CBA calls meeting to discuss ‘parking crisis’ in Clare
A group representing business interests in Clare has called a meeting to address the town’s escalating ‘parking crisis’.
Clare Business Association (CBA) has invited representatives from a number organisations, including Clare Playing Fields Association, trustees of Clare Castle Country Park and the county, borough and town councils, to a meeting on September 7 to discuss possible parking solutions.
Sarah Pugh, chairman of the CBA, said a lack of parking enforcement was to blame and she thought Suffolk, like many other counties, should transfer responsibility for this from the police, for whom it is understandably not a priority, to either the town or borough council.
She said: “Parking has become a bit of a hot potato because there isn’t any enforcement of parking regulations so we get people who park all day, every day in business spaces in High Street and they can do that because they know there’s nobody to police it.”
Mrs Pugh said she is sure ‘Clare isn’t the only place suffering from a parking crisis’ but it had prevented some people from being able to shop in the town and a solution needed to be found going forward.
She added: “We’ve got a new development in Stoke Road and a proposed new development in Cavendish Road with potential new car owners who will drive in to go to the doctors, the bank which opens twice a week, the pharmacy – where are they going to park?
“We’ve then got the issue of residents who, like myself, don’t have parking.
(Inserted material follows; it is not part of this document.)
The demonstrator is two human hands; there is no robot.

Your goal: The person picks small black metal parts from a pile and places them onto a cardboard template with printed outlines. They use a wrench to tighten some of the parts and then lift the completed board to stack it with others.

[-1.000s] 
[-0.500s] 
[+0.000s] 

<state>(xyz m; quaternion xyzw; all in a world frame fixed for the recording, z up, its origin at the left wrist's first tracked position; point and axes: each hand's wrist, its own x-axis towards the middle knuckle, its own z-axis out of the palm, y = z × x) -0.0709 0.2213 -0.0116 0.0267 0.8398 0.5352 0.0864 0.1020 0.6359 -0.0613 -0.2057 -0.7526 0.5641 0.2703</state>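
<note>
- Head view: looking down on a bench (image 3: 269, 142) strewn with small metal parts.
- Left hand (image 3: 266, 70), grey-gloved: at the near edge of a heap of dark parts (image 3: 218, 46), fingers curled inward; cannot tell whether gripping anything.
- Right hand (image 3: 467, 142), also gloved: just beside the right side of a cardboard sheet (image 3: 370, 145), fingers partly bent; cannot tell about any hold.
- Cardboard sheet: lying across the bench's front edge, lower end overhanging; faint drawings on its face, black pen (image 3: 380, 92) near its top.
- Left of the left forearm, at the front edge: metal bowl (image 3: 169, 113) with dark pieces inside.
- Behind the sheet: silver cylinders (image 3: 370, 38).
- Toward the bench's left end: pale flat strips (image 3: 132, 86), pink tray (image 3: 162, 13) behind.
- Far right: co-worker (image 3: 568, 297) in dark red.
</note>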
These buildings weren’t built with parking so residents living in the town need somewhere to put their cars.
“Some days it’s absolute hell here and we can’t park as a resident and other days it’s not an issue. But, no doubt, difficulties in parking are increasing and there doesn’t seem, to the business association, to be any solutions coming forward, and that’s why we’ve invited people to this meeting.”
Maxine Clay, of Stoke-by-Clare, said parking in Clare was a ‘nightmare’ and she had started shopping in Haverhill as a result.
A hip problem makes it difficult for the 78-year-old to leave her car at the country park and walk to the shops.
“I do think they’re losing a lot of trade,” she said.
Her neighbour Scilla Blake-James said she thought increases in car park charges at the country park and an extension to the hours in which they applied were encouraging drivers to use on-street parking where they would not have previously, to the detriment of shops and businesses.
Mrs Pugh launched a survey this week to find out which of Clare’s business people drive to work and how many of them choose to use on-street parking rather than buy an annual permit for the park, which costs £50.